TEU VENENO (Meimendro) I-XII

MEIMENDRO I

Eu bem queria que nada mais sentisse,

porém a vejo agora desejável,

como antes não sentia, inabalável

o poder com que seu rosto me bendisse.

Eu bem queria que nunca me traísse

nem lampejo do olhar, que irresponsável

demonstrasse sentir-me mais que afável,

sem que no fundo nunca me iludisse...

Mas eu me iludo ainda. E sem motivo,

nesta paixão solerte e sem remédio,

em que tudo ganhei, ganhando nada.

Eis que percebo, de novo, redivivo,

o mesmo gasto amor... O mesmo tédio

de anos vazios de espera amargurada.

MEIMENDRO II

Não me parece sejam grande coisa

estes versos de hoje. Sem alento,

quiçá eu veja quão sanguissedento

se encontra o coração que não repousa.

O meu desejo foi escrito numa lousa,

pensando em ser levado pelo vento,

mas a frase rodopia, em vil momento,

quando em minha pele o olhar da brisa pousa.

Não foi lavado nem por paz nem vida,

esse desejo feroz e renitente,

tal como um fungo em reinfestação.

Por mais que noutro bem ache guarida,

vejo que tudo é falso e indiferente,

salvo essa antiga micose da paixão.

MEIMENDRO III

Todas as sombras dividirei contigo:

que seja uma só sombra, monstruosa,

sombra de vento, de estrofanto e rosa,

mas sombra dupla no caminho antigo.

Que se espreguice a sombra na calçada

e prossiga, frente a frente de meus passos,

reproduzindo a pureza dos abraços

de tantas sombras entrevistas no passado.

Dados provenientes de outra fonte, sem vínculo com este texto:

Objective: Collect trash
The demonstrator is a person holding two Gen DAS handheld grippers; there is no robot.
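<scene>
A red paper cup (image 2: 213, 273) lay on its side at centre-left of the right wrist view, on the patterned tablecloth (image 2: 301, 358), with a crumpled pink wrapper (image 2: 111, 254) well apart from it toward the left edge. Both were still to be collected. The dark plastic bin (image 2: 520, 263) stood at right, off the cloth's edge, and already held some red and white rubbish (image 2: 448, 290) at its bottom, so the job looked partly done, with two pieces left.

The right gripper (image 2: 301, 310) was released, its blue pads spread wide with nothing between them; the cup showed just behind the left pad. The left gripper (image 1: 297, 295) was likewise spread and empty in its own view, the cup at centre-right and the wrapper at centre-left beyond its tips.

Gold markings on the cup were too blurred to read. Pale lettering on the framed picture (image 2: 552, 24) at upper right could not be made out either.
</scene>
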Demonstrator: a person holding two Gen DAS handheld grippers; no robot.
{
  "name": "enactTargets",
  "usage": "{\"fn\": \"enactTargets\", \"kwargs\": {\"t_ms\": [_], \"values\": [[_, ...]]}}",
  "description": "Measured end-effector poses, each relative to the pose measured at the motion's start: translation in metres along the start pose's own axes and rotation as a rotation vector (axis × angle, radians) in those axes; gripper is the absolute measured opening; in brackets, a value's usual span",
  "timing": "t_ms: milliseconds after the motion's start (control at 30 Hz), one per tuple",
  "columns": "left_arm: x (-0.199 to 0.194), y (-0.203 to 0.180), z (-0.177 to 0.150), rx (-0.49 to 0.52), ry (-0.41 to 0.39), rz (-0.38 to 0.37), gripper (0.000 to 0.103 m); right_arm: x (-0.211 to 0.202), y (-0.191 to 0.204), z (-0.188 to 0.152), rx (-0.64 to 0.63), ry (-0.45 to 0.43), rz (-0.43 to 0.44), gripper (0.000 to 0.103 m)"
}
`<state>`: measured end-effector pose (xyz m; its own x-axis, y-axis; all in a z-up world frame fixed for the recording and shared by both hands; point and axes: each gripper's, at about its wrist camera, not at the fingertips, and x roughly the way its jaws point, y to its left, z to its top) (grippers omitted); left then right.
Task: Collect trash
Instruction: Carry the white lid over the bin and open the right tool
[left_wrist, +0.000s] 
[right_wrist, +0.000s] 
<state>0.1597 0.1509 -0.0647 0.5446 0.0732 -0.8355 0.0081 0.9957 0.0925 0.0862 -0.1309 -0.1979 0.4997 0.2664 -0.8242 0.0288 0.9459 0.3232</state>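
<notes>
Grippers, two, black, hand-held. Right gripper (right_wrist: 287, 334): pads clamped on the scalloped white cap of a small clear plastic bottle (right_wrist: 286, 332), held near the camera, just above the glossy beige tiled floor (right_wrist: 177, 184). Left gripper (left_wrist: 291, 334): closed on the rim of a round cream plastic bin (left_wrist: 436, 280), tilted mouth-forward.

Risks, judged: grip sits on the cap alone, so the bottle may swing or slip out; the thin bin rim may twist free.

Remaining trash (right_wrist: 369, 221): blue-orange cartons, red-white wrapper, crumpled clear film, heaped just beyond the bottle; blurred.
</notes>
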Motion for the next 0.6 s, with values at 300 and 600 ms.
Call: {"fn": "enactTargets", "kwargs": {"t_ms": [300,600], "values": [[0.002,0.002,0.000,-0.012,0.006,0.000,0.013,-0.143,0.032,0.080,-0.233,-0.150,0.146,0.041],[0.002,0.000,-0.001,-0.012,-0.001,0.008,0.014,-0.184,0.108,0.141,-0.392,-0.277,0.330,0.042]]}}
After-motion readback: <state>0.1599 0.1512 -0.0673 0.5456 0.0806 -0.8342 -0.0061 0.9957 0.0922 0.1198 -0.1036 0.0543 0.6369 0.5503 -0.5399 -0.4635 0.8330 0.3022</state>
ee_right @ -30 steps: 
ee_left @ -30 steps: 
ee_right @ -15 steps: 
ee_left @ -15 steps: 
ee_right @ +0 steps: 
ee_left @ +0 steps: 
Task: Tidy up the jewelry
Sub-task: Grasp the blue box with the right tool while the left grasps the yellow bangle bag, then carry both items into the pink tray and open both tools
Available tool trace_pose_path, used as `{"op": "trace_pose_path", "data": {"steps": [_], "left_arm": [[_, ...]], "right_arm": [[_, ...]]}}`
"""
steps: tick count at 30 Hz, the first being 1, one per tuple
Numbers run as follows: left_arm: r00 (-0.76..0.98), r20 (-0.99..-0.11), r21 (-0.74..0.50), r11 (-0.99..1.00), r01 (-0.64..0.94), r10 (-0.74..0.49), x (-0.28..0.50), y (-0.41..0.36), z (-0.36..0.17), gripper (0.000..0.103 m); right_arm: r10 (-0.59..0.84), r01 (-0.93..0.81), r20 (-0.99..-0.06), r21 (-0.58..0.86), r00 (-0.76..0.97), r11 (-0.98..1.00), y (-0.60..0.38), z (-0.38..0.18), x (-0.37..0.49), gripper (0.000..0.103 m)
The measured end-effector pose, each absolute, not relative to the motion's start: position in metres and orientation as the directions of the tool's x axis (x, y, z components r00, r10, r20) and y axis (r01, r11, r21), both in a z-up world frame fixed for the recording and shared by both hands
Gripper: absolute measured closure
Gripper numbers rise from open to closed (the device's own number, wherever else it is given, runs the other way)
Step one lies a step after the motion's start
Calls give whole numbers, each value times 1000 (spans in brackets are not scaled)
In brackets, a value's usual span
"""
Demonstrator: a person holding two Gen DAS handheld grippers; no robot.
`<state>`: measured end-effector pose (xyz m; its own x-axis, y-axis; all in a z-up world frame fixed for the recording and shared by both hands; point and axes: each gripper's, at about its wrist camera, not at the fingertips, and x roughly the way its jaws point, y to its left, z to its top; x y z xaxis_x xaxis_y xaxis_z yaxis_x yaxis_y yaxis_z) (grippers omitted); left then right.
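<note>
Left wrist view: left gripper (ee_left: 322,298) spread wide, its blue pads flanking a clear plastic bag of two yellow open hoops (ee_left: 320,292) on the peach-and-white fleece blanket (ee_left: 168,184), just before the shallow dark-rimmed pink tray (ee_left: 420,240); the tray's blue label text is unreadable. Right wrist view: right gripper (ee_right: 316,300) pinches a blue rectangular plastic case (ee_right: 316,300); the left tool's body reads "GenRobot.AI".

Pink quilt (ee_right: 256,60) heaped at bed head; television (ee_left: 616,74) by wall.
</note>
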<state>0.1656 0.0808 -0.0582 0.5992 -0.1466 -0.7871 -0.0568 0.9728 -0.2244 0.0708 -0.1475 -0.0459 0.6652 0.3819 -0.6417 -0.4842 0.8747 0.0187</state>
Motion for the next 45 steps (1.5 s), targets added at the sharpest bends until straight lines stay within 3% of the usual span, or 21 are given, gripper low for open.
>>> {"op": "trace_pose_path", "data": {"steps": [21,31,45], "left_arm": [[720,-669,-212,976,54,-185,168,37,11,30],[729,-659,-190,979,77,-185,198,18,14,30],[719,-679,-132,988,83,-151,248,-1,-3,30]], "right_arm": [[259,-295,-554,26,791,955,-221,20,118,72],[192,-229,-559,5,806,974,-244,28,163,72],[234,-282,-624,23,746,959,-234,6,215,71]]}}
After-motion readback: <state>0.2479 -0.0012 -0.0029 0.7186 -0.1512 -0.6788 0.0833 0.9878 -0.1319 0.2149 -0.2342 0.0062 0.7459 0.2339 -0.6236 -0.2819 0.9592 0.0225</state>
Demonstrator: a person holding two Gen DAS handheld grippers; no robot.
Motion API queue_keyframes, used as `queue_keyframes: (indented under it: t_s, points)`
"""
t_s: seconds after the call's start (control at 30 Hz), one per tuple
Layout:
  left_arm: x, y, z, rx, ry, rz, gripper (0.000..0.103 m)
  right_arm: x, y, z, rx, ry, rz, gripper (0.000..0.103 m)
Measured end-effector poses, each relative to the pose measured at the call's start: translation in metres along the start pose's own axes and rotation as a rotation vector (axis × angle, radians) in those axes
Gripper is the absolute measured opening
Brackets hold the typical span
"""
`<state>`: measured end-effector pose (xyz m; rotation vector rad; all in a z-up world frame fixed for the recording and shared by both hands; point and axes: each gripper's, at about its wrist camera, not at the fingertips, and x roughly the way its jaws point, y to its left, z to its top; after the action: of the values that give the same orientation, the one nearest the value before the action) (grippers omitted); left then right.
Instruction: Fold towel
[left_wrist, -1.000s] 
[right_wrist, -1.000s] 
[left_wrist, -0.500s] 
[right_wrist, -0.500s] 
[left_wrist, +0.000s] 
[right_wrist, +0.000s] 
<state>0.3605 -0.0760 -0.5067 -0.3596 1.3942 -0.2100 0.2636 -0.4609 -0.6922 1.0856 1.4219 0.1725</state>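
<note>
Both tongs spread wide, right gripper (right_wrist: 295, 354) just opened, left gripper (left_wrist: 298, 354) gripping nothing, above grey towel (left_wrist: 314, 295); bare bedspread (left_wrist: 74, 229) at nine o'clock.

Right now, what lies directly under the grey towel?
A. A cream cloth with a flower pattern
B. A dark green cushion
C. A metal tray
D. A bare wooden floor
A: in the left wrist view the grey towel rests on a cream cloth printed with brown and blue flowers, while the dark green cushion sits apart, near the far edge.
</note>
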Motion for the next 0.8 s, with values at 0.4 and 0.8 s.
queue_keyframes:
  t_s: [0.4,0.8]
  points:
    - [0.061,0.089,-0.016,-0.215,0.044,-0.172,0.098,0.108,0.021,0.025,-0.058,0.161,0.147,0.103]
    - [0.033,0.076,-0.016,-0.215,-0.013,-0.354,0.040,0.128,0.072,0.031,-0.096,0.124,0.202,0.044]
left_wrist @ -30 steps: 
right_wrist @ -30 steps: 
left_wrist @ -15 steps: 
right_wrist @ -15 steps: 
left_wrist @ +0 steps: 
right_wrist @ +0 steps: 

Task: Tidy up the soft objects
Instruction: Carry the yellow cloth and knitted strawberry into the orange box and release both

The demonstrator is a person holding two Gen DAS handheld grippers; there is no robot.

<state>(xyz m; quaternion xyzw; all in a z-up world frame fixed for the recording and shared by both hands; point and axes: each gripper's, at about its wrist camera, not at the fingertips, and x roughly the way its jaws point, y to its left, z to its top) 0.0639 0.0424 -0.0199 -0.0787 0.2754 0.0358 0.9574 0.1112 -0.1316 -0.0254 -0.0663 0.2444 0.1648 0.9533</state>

Pois nossas sombras já se fundem numa,

nos momentos em que os corpos se fundiram,

nesses seus beijos de sombras intocadas,

mas que se sobrepõem, pelas estradas

e se revolvem, num esgar de espuma,

a cada vez que os corpos lhes fugiram...

MEIMENDRO IV

O verdadeiro amor romântico não quer

amar senão de longe, na esperança

de conservar perfeito o ideal que alcança

nas velas da ilusão em seu mistér.

Intransponível é ao homem e à mulher,

porém transpor não é o que nos descansa:

o amor romântico não quer carnal bonança,

no consumar de uma cópula qualquer.

Ele prospera mais no afastamento

que na proximidade; então se ilude

que ideal de amor no amar seja perfeito.

Qualquer ato de amor, mesmo um portento,

eu custo a revelar, posto que é rude,

me traz fugaz suspeita de imperfeito...

MEIMENDRO V

Por mais que queira, não buscarei jamais:

já busquei antes e não tive a sorte;

por mais que a queira, retomar a corte

não tentarei de novo, nunca mais.

Já desisti de compor versos banais,

com tudo que me resta de amor forte;

hoje habitam, no meu peito sem consorte,

só mortalhas destes sonhos fantasmais.

São lembranças mal havidas, mal furtadas,

que a outros pertenceram, quão vulgar

se tornou tal amor... que era aquarela...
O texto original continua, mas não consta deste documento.